Assignment »
Collect from the data below each line with "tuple".

### Record excerpts

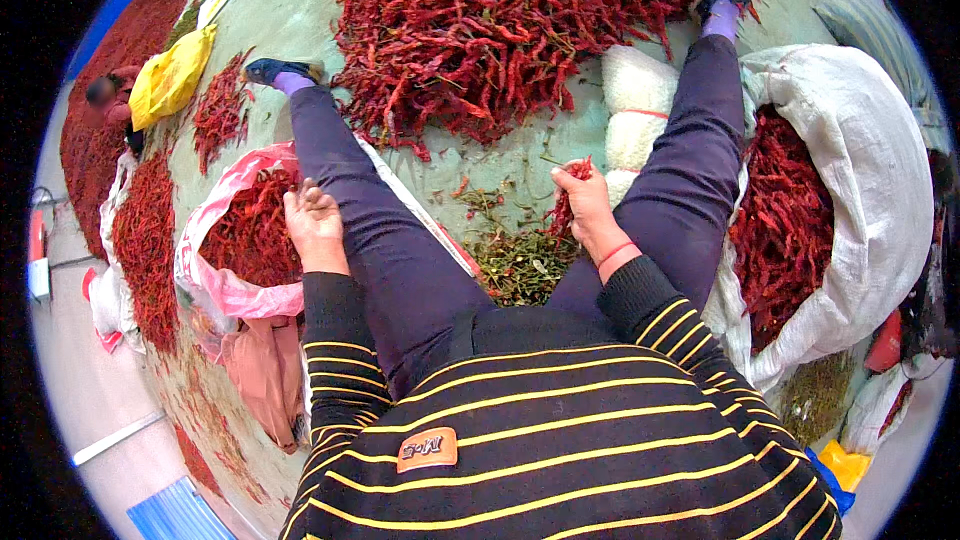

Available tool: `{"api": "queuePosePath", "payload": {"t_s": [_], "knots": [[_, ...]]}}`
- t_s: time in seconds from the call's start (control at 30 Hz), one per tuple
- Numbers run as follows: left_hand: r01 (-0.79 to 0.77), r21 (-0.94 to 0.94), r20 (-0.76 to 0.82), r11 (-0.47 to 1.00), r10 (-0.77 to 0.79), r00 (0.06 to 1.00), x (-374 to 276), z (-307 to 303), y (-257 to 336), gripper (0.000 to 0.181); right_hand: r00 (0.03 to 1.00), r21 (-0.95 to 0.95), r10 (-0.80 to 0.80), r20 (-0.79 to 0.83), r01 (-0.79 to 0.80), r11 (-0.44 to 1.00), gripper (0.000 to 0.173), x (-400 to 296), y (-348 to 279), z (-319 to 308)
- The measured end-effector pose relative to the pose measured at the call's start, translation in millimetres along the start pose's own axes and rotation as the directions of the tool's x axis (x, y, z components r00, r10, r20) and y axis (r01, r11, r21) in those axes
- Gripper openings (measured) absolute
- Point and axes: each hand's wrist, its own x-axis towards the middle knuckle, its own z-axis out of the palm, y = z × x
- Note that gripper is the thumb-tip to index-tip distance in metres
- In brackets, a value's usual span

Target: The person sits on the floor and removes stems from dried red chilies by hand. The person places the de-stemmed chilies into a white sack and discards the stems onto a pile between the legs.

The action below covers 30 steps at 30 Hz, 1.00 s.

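Observation:
My left hand (313, 223) is palm up beside the rim of a pink and white sack (196, 247), its fingers loosely bent and nothing visible in them. Dried red chili peppers (251, 236) fill that sack. My right hand (590, 202) grips several dried red chilies (561, 211), some showing above the thumb and others hanging below the fist. Under it, between my thighs, lies a small heap of green-brown stems (521, 264). Beyond my hands a large pile of dried red chilies (480, 37) covers the floor between my feet.
To my right stands a large white woven sack (877, 157) with its rim rolled back, holding red chilies (784, 232). A rolled white bundle (637, 101) lies against my right leg. At far left, a person (112, 97) is near a yellow sack (172, 79) and more chili heaps (146, 255).

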Motion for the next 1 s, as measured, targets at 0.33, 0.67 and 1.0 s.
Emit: {"api": "queuePosePath", "payload": {"t_s": [0.33, 0.67, 1.0], "knots": [[-0.536, 0.657, 0.416, -0.53, -0.338, 0.844, -87.3, 27.3, -183.4, 0.034, 0.999, 0.153, 0.05, 0.007, -0.051, 0.987, 0.011, -31.4, -42.8, -9.1], [-0.309, 0.845, 0.348, -0.437, 0.01, 0.938, -66.0, 26.7, -161.2, 0.017, 0.997, 0.143, 0.017, -0.075, -0.006, 0.99, 0.012, -16.0, -33.9, -9.6], [-0.682, 0.532, 0.617, -0.502, -0.322, 0.718, -67.2, 20.1, -216.4, 0.011, 0.997, 0.075, -0.024, -0.074, 0.03, 0.997, 0.012, -13.0, -28.8, -7.9]]}}
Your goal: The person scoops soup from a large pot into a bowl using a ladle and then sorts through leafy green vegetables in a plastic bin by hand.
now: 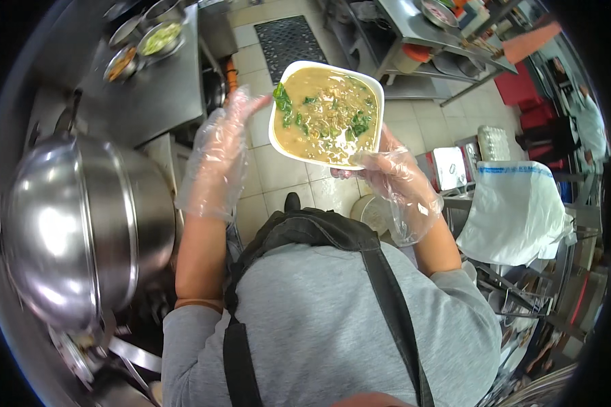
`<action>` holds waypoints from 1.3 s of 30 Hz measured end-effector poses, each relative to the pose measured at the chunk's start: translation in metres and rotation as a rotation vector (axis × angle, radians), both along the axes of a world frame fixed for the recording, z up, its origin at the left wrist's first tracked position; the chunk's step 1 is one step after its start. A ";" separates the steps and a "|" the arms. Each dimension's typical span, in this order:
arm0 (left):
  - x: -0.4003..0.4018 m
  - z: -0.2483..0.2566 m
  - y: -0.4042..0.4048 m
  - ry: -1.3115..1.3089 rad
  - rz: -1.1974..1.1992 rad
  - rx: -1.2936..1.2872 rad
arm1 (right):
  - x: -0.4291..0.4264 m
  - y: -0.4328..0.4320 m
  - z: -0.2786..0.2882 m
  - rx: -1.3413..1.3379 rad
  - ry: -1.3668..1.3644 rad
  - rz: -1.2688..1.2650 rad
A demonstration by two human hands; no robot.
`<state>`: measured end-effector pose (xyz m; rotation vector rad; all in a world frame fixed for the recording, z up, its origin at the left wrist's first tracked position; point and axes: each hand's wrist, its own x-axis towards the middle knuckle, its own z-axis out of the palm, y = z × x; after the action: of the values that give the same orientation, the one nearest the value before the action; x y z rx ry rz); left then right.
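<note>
A white square bowl (380,109) with rounded corners is held up in front of me, filled nearly to its rim with a thick tan soup (331,114) with bits of green leaf. One dark green leaf (283,102) lies against the left rim. My right hand (387,170), in a clear plastic glove, grips the bowl at its near right corner, thumb over the rim and fingers beneath. Also gloved, my left hand (229,127) is beside the bowl's left side, fingers extended. One fingertip reaches the rim by the leaf; whether it touches is unclear.
A large steel domed vessel (81,224) stands close on my left. Metal bowls, one with chopped green vegetables (161,38), sit on a steel counter (153,96). A black floor mat (289,46) lies ahead. White plastic bags (514,213) hang at right; another person (588,122) is beyond.
</note>
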<state>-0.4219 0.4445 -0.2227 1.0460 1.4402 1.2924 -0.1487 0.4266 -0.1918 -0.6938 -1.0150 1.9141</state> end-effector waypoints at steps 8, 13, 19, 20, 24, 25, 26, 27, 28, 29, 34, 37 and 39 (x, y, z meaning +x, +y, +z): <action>0.030 0.053 0.076 0.497 -0.406 0.532 | -0.003 0.038 -0.003 0.047 0.001 -0.288; 0.036 0.081 0.082 0.408 -0.448 0.715 | -0.009 0.012 0.000 0.014 0.005 -0.395; 0.036 0.084 0.144 0.255 -0.503 0.730 | 0.013 0.028 0.000 0.100 0.092 -0.460; 0.035 0.084 0.159 0.254 -0.501 0.719 | 0.020 0.039 0.001 0.123 0.085 -0.473; 0.022 0.060 0.195 0.343 -0.472 0.649 | 0.034 0.048 0.010 0.120 -0.014 -0.607; 0.022 0.057 0.203 0.335 -0.464 0.593 | 0.039 0.056 0.016 0.114 -0.041 -0.652; 0.023 0.054 0.210 0.327 -0.457 0.536 | 0.053 0.065 0.013 0.107 -0.037 -0.629; 0.025 0.050 0.217 0.318 -0.449 0.479 | 0.060 0.069 0.018 0.103 -0.051 -0.679; 0.027 0.049 0.224 0.257 -0.465 0.426 | 0.065 0.073 0.026 0.098 -0.062 -0.733; 0.030 0.047 0.232 0.197 -0.482 0.372 | 0.071 0.078 0.032 0.094 -0.073 -0.788; 0.053 0.053 0.271 0.140 -0.530 0.274 | 0.104 0.104 0.043 0.178 -0.021 -0.877; 0.075 0.053 0.306 0.192 -0.652 0.282 | 0.125 0.120 0.043 0.172 -0.047 -0.959; 0.097 0.064 0.325 0.298 -0.760 0.344 | 0.136 0.130 0.052 0.185 -0.032 -0.989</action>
<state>-0.3252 0.7695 -0.1586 1.8527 0.8647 0.8469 -0.0131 0.5566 -0.1401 -0.8939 -0.6509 0.9404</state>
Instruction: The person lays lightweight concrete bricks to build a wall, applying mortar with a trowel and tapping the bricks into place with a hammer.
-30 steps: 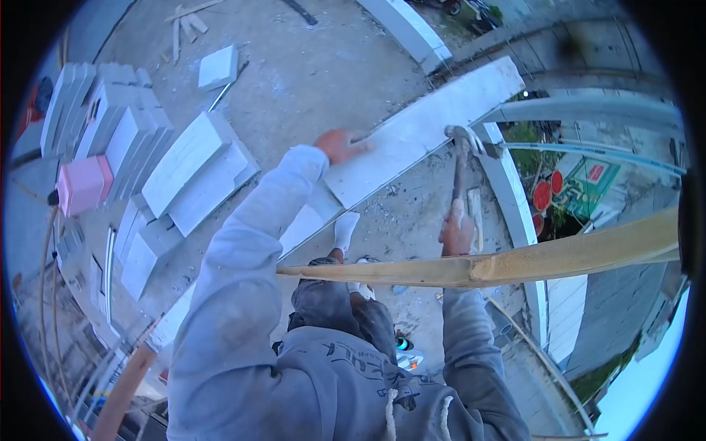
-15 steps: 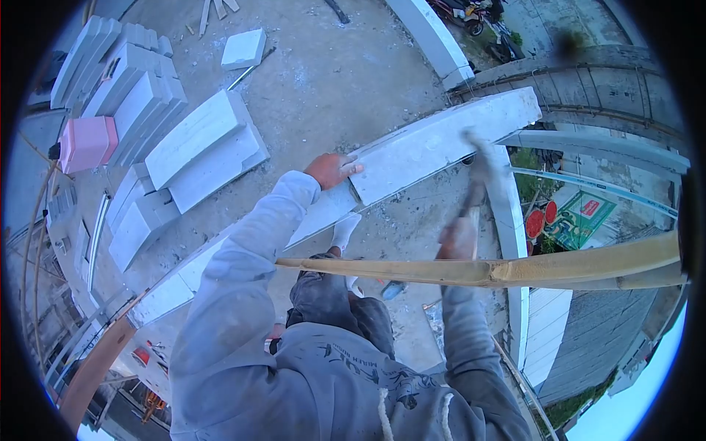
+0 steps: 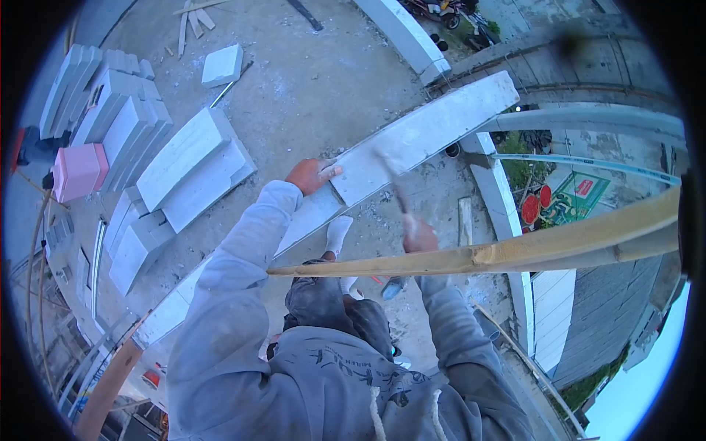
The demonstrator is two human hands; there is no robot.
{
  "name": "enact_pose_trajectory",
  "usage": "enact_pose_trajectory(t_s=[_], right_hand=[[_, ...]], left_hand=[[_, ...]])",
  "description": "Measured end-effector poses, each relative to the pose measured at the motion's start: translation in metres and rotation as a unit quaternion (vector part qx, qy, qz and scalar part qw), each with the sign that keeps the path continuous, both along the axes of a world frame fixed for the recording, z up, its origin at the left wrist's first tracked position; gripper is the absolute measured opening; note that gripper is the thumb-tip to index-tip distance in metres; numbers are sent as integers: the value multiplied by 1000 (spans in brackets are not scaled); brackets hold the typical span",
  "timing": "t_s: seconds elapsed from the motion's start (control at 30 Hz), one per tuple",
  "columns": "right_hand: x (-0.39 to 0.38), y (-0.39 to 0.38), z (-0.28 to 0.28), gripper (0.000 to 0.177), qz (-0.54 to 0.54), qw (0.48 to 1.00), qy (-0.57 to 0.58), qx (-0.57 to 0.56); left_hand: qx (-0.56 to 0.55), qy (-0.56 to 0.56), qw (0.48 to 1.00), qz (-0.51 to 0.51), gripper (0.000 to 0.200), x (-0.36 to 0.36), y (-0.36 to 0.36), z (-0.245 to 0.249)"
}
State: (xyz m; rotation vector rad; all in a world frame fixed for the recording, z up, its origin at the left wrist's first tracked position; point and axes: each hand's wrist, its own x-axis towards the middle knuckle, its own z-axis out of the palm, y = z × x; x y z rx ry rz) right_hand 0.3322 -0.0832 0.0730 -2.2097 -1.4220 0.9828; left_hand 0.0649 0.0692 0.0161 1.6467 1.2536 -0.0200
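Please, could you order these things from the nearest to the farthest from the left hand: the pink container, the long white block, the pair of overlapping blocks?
1. Long white block: right at the left hand, extending to its right.
2. Pair of overlapping blocks: to its left.
3. Pink container: farther left.

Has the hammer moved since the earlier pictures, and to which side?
Yes. Along the long white block, the hammer has shifted from beyond the middle toward the end beside the left hand.
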Motion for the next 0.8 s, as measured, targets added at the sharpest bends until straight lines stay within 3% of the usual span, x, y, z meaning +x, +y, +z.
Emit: enact_pose_trajectory(t_s=[0.03, 0.17, 0.23, 0.37, 0.43, 0.5, 0.57, 0.63, 0.7, 0.8], right_hand=[[2, -8, -13, 55, 41, 997, -50, -50], [0, -32, 0, 54, -20, 997, -16, -67], [16, -43, -12, 56, 12, 999, 33, -2], [33, -103, 2, 58, -70, 996, 7, 59], [46, -137, 3, 60, -150, 987, 38, -39], [53, -181, 3, 62, -181, 981, 51, -55], [61, -237, -25, 66, -265, 953, 60, -131], [65, -300, -53, 72, -303, 931, 59, -196], [72, -380, -114, 72, -344, 907, 34, -242], [66, -450, -125, 68, -383, 874, 57, -292]], left_hand=[[6, -4, 1000, 13, 58, 1, -3, 0], [13, 34, 999, -15, 56, 3, -16, -2], [14, -3, 1000, 4, 55, 4, -2, -1], [13, 70, 997, -35, 48, 9, 1, 5], [56, 90, 994, -35, 49, 9, -9, 14], [101, 106, 989, -29, 49, 2, -26, 22], [181, 95, 979, 22, 50, -15, -43, 26], [194, 128, 972, 32, 50, -32, -61, 43], [211, 158, 964, 40, 50, -47, -78, 59], [229, 182, 952, 88, 54, -67, -111, 68]])
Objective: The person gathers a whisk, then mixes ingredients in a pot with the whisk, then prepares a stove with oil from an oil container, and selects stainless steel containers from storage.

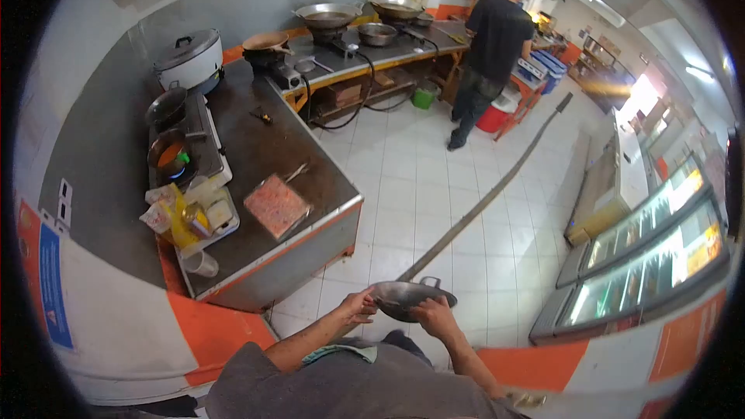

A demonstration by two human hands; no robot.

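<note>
A dark metal wok with a loop handle on its far side is held in front of my body, above the tiled floor. My left hand grips it at its left edge, fingers closed. On the near right side, my right hand is curled over the rim, and its fingertips are partly hidden. Left of the wok, on the counter, lies a flat clear bag of pink-red minced food.
The dark counter holds a small pot on a lit burner, a rice cooker and a tray of packets. A person in black stands at the far counter. Glass-door fridges line the right. A drain strip crosses the floor.
</note>
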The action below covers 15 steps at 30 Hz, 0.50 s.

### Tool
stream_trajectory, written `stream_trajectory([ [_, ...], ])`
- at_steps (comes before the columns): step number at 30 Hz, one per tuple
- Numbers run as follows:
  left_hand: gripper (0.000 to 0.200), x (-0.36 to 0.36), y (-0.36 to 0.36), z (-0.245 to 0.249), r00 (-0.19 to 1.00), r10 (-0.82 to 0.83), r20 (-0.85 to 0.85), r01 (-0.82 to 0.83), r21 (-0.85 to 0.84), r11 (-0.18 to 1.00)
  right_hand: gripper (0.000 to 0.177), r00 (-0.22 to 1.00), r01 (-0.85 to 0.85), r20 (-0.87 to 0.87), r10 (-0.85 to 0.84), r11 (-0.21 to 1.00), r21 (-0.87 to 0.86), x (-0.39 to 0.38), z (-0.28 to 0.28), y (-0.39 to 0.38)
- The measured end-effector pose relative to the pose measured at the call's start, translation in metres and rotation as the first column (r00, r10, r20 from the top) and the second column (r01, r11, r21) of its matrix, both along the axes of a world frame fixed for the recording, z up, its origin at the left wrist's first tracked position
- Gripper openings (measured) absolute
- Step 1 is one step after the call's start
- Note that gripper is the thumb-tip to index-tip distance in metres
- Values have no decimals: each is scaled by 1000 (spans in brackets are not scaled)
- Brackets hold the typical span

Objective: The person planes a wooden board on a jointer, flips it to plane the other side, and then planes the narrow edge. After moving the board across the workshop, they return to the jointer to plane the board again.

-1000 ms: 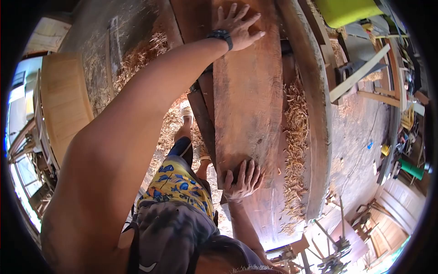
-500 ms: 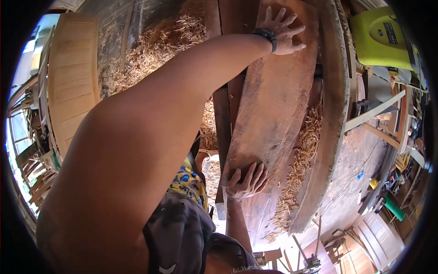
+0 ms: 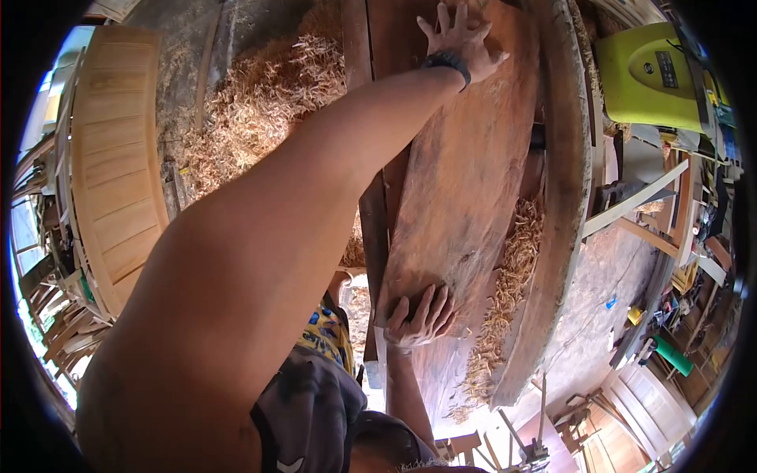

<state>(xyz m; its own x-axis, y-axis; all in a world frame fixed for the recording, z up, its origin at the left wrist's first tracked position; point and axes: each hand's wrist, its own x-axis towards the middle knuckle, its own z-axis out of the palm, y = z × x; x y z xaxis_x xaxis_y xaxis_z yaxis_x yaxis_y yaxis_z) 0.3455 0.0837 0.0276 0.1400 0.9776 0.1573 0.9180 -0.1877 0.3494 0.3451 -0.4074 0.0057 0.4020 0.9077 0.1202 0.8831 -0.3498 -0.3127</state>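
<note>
A long reddish-brown wooden plank (image 3: 465,173) stretches lengthwise away from me. My left hand (image 3: 460,46), with a dark band on the wrist, lies palm down near the plank's far end, fingers spread. Close to the near end, my right hand (image 3: 420,319) rests on the plank with its fingers extended and slightly apart. Neither hand holds a tool. My left forearm crosses over the middle of the view and hides part of the floor behind it.
A thick timber beam (image 3: 564,181) runs along the plank's right side, with curled wood shavings (image 3: 505,288) between. More shavings (image 3: 252,110) cover the floor on the left, near a panelled wooden door (image 3: 118,158). A yellow-green case (image 3: 650,75) stands at upper right.
My left hand has slid a little farther along the plank and to the left. My right hand stays at about the same spot on the plank. The whole view has shifted slightly.
</note>
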Motion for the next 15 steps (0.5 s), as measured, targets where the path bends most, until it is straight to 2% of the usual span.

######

Exercise output »
- t_s: time in seconds from the call's start (control at 30 Hz), one per tuple
  "timing": "t_s: seconds elapsed from the motion's start (control at 30 Hz), one per tuple",
- at_steps (comes before the columns): step number at 30 Hz, one per tuple

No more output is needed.